In other “where did this all come from?” news, I meant to note last week that Roger Penrose and a collaborator had published a paper showing nice circles in the universe’s cosmic background radiation, with the following implication :
The discovery doesn't suggest that there wasn't a Big Bang - rather, it supports the idea that there could have been many of them. The scientists explain that the CMB circles support the possibility that we live in a cyclic universe, in which the end of one “aeon” or universe triggers another Big Bang that starts another aeon, and the process repeats indefinitely.
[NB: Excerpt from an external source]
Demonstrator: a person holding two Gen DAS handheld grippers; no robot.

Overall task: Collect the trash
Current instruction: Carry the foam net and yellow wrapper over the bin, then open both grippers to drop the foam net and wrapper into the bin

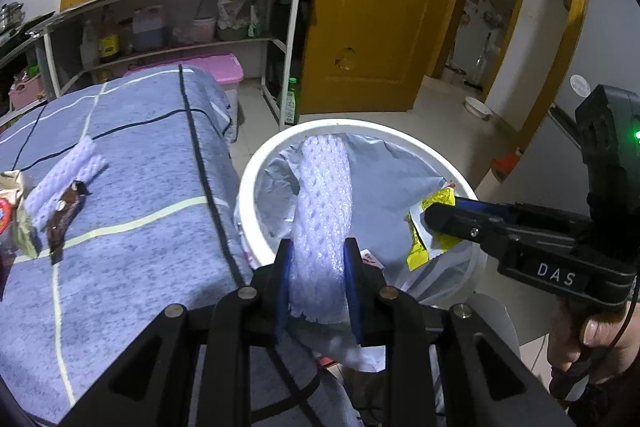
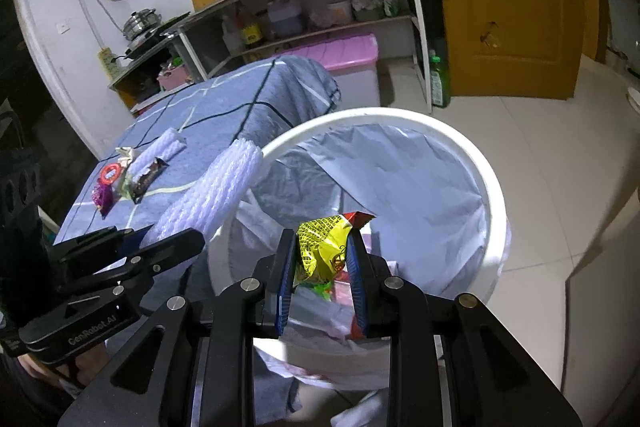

However, according to physicist (and irritating anti-religion polemicist in the culture wars) Sean Carroll, there are two papers out already saying that the circles mean no such thing. Most interestingly, he writes how he’s got his hands on Penrose’s (recent, I think) book, and just can’t see how Penrose’s idea of a cyclic universe is supposed to happen. (Unlike the old view that the universe would contract to a Big Crunch, and maybe bounce back from that, it would seem everyone is now accepting that the universe dies in an ever expanding wimper.):
The basic point is this. The very early universe is smooth. The universe right now is lumpy, with stars and galaxies and black holes all over the place. But the future universe will be smooth again — black holes will evaporate and the cosmological constant will disperse all the matter, leaving us nothing but empty space. (Just wait about 10100 years.) So, Penrose says, we can map the late universe onto a future phase that looks just like our early universe, simply by a conformal transformation (a change of scale). Do this an infinite number of times, and you have a cyclic cosmology — the universe goes through a series of “aeons” that start with a smooth Big Bang, get lumpy as structure forms, smooth out again, and then gets matched onto another smooth Big-Bang-like phase, etc.
If you’re sketchy on that last bit, join the club. Sure, mathematically we can map the smooth late universe onto the smooth early universe. But what physical process would actually cause that to happen? Despite having the book in my hands, I’m still unclear on this. (I absolutely confess that the answer might be in there, but I simply haven’t read it carefully enough.) While the early and late universes are both smooth, they are very different in other obvious ways, such as the energy density. What causes the low-density late universe to come alive into something like the high-density early universe? Something like that happens in the Steinhardt-Turok cyclic universe, but in order to make it happen you need to specify some particular matter fields with very specific dynamics. This isn’t a trivial task; there are things you can try, but they generally are plagued by instabilities and singularities. I don’t see where Penrose has done that, so I’m not even sure what there is to be criticized.
Penrose is getting old, but he remains a well respected figure. But it would be good to know how he thinks his cycles may happen.